[Problem description] I would like you to transcribe all of the data exactly.

[Material provided]
━━━━━━━━━━━━━━━━
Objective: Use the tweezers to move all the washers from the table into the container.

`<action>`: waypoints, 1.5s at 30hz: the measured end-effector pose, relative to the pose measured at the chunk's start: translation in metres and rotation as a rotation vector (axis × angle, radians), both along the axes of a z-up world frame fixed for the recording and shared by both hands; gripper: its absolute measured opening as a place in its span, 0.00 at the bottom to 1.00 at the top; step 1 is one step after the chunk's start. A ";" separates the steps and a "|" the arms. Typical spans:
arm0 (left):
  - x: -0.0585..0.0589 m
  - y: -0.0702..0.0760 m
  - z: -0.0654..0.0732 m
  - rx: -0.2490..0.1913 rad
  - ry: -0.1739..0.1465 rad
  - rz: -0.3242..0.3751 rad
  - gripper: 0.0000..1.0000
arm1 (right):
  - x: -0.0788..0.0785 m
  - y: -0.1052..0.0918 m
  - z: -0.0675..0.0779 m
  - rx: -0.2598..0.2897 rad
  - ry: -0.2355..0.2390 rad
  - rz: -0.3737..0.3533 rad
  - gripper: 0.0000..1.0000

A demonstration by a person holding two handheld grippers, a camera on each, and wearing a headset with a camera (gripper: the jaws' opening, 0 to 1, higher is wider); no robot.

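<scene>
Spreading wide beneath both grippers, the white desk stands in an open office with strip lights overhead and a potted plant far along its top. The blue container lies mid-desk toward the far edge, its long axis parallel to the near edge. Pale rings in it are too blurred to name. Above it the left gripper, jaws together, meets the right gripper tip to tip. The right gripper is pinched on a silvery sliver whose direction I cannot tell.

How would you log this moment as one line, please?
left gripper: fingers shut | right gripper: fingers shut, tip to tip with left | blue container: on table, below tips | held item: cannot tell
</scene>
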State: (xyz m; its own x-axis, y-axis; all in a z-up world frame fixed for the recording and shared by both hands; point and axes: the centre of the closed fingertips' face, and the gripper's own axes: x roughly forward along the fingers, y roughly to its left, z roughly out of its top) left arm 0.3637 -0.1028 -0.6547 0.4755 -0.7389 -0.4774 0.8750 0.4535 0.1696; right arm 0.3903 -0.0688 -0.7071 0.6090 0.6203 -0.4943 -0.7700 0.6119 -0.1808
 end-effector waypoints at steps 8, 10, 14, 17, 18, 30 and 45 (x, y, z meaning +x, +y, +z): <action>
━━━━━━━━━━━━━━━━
[Response to this task]
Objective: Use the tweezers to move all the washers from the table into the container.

`<action>`: waypoints, 1.5s at 30hz: the measured end-effector pose, relative to the pose measured at the chunk's start: translation in metres and rotation as a rotation vector (axis × angle, radians), both along the axes of a z-up world frame fixed for the recording and shared by both hands; gripper: its absolute measured opening as a place in its span, 0.00 at the bottom to 1.00 at the top; step 1 is one step after the chunk's start. A ";" separates the steps and a "|" the arms. Typical spans:
arm0 (left):
  - x: -0.0585..0.0589 m
  - y: -0.0702..0.0760 m
  - z: -0.0654..0.0732 m
  - rx: -0.2490..0.1913 rad
  - ry: -0.1739..0.1465 rad
  - rz: -0.3242..0.3751 rad
  - gripper: 0.0000..1.0000
arm1 (right):
  - x: -0.0788..0.0785 m
  - y: -0.1052..0.0918 m
  - z: -0.0675..0.0779 m
  - rx: -0.2598..0.2897 rad
  - ry: -0.2355..0.2390 rad
  - rz: -0.3737..0.3533 rad
  - gripper: 0.0000..1.0000

A demonstration by a person holding two handheld grippers, a camera on each, and wearing a headset with a camera (gripper: the jaws' opening, 0 to 1, higher is wider); no robot.

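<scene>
Spreading wide beneath both grippers, the white desk stands in an open office with strip lights overhead and a potted plant far along its top. The blue container lies mid-desk toward the far edge, its long axis parallel to the near edge. Pale rings in it are too blurred to name. Above it the left gripper, jaws together, meets the right gripper tip to tip. The right gripper is pinched on a silvery sliver whose direction I cannot tell.

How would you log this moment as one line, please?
left gripper: fingers shut | right gripper: fingers shut, tip to tip with left | blue container: on table, below tips | held item: cannot tell
</scene>
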State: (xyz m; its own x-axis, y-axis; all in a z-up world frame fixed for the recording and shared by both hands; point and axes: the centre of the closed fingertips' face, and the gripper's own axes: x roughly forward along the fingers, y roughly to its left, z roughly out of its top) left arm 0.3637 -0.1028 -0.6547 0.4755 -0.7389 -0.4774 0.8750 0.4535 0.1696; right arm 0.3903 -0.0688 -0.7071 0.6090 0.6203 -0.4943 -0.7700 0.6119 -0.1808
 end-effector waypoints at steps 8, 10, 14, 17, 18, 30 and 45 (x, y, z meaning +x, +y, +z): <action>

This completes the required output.